**Problem statement**: Output every line of the material exactly, omitting images.
--- Recorded data Enclosed Below ---
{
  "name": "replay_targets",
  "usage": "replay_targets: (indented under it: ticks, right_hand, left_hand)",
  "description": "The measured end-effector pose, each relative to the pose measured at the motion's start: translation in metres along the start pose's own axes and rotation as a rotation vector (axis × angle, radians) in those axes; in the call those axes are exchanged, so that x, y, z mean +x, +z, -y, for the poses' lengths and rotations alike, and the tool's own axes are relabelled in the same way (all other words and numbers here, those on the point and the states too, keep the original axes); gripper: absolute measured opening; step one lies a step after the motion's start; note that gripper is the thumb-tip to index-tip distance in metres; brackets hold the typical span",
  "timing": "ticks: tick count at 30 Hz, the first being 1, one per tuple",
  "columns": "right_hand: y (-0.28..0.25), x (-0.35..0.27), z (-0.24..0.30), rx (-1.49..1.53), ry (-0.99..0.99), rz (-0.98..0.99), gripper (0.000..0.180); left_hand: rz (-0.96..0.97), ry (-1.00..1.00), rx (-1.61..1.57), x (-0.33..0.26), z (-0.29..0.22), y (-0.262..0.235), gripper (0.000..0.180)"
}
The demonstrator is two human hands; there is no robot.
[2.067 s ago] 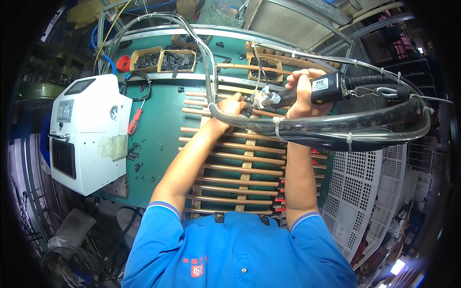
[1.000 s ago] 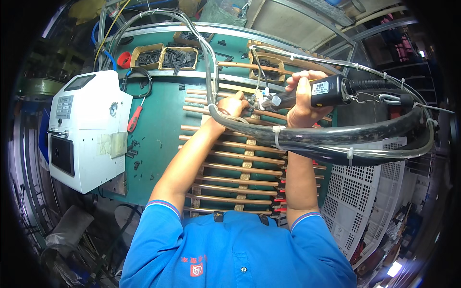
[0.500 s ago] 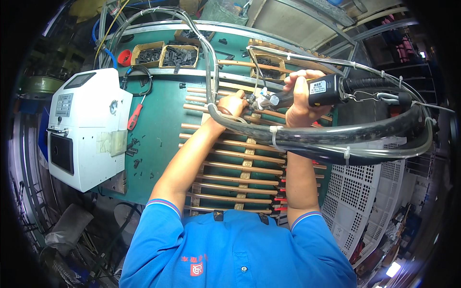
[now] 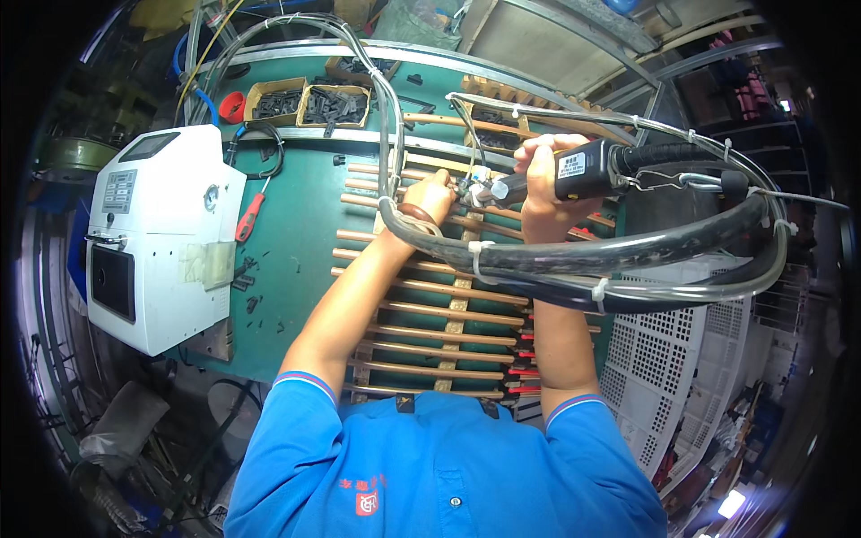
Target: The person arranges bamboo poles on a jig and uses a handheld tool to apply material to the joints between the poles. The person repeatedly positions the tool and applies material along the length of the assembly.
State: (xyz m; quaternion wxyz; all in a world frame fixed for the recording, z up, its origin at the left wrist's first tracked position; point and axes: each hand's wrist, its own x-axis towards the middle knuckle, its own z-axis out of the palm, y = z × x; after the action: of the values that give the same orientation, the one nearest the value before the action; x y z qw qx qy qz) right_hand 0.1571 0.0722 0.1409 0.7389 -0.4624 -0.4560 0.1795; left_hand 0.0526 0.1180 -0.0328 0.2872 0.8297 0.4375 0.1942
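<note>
My right hand is wrapped round a black hose-fed power tool, held level over the far part of the bench. The tool's metal nose points left, toward my left hand. That hand is closed over the far copper-brown rods, its fingertips beside the nose; what they pinch is hidden. A brown bracelet circles the left wrist. Below both hands, several copper-brown rods lie side by side across notched wooden strips. Red and black pieces sit at their right ends.
Thick black hoses loop across in front of my right forearm. On the green bench stand a white machine, a red-handled screwdriver and cartons of black parts. White perforated crates are at the right.
My right hand and the power tool have shifted slightly left, and the hoses have swung left with them. The left hand stays almost in place.
</note>
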Motion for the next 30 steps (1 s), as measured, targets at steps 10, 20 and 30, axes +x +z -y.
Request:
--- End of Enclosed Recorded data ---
**Expected answer**:
{
  "name": "replay_targets",
  "usage": "replay_targets: (indented under it: ticks, right_hand, left_hand)",
  "description": "The measured end-effector pose, each relative to the pose measured at the motion's start: translation in metres along the start pose's own axes and rotation as a rotation vector (axis × angle, radians) in those axes; in the call those axes are exchanged, so that x, y, z mean +x, +z, -y, for the poses' lengths and rotations alike, and the tool's own axes are relabelled in the same way (all other words and numbers here, those on the point and the states too, keep the original axes); gripper: absolute measured opening; step one lies a step after the motion's start; note that gripper is the thumb-tip to index-tip distance in metres; brackets hold the typical span",
  "timing": "ticks: tick count at 30 Hz, the first being 1, one per tuple",
  "columns": "right_hand: y (-0.28..0.25), x (-0.35..0.27), z (-0.24..0.30), rx (-1.49..1.53), ry (-0.99..0.99), rz (-0.98..0.99), gripper (0.000..0.180); left_hand: rz (-0.96..0.97), ry (-1.00..1.00), rx (-1.61..1.57), x (-0.33..0.26), z (-0.29..0.22), y (-0.262..0.235), gripper (0.000..0.180)"
}
The demonstrator is two human hands; there is no robot.
[2.067 s ago] 
[1.000 s ago] 
[0.500 s ago] 
[now] 
Target: The person arranges bamboo poles on a jig and uses a handheld tool to apply material to the joints between the poles. The person repeatedly positions the tool and applies material along the length of the assembly.
State: (xyz m; quaternion wxyz; all in a world frame fixed for the recording, z up, its origin at the left wrist's first tracked position; point and axes: each hand's wrist, its own x-axis towards the middle knuckle, its own z-axis out of the palm, y = z × x; after the action: of the values that give the same orientation, the one nearest the value before the action; x y z qw qx qy qz) right_hand 0.1571 0.0722 0.1409 0.7389 -0.4624 -0.4560 0.1795; left_hand 0.0526 0.1180 -0.0328 0.2872 0.8297 0.4375 0.1942
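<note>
My right hand is wrapped round a black hose-fed power tool, held level over the far part of the bench. The tool's metal nose points left, toward my left hand. That hand is closed over the far copper-brown rods, its fingertips beside the nose; what they pinch is hidden. A brown bracelet circles the left wrist. Below both hands, several copper-brown rods lie side by side across notched wooden strips. Red and black pieces sit at their right ends.
Thick black hoses loop across in front of my right forearm. On the green bench stand a white machine, a red-handled screwdriver and cartons of black parts. White perforated crates are at the right.
My right hand and the power tool have shifted slightly left, and the hoses have swung left with them. The left hand stays almost in place.
</note>
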Motion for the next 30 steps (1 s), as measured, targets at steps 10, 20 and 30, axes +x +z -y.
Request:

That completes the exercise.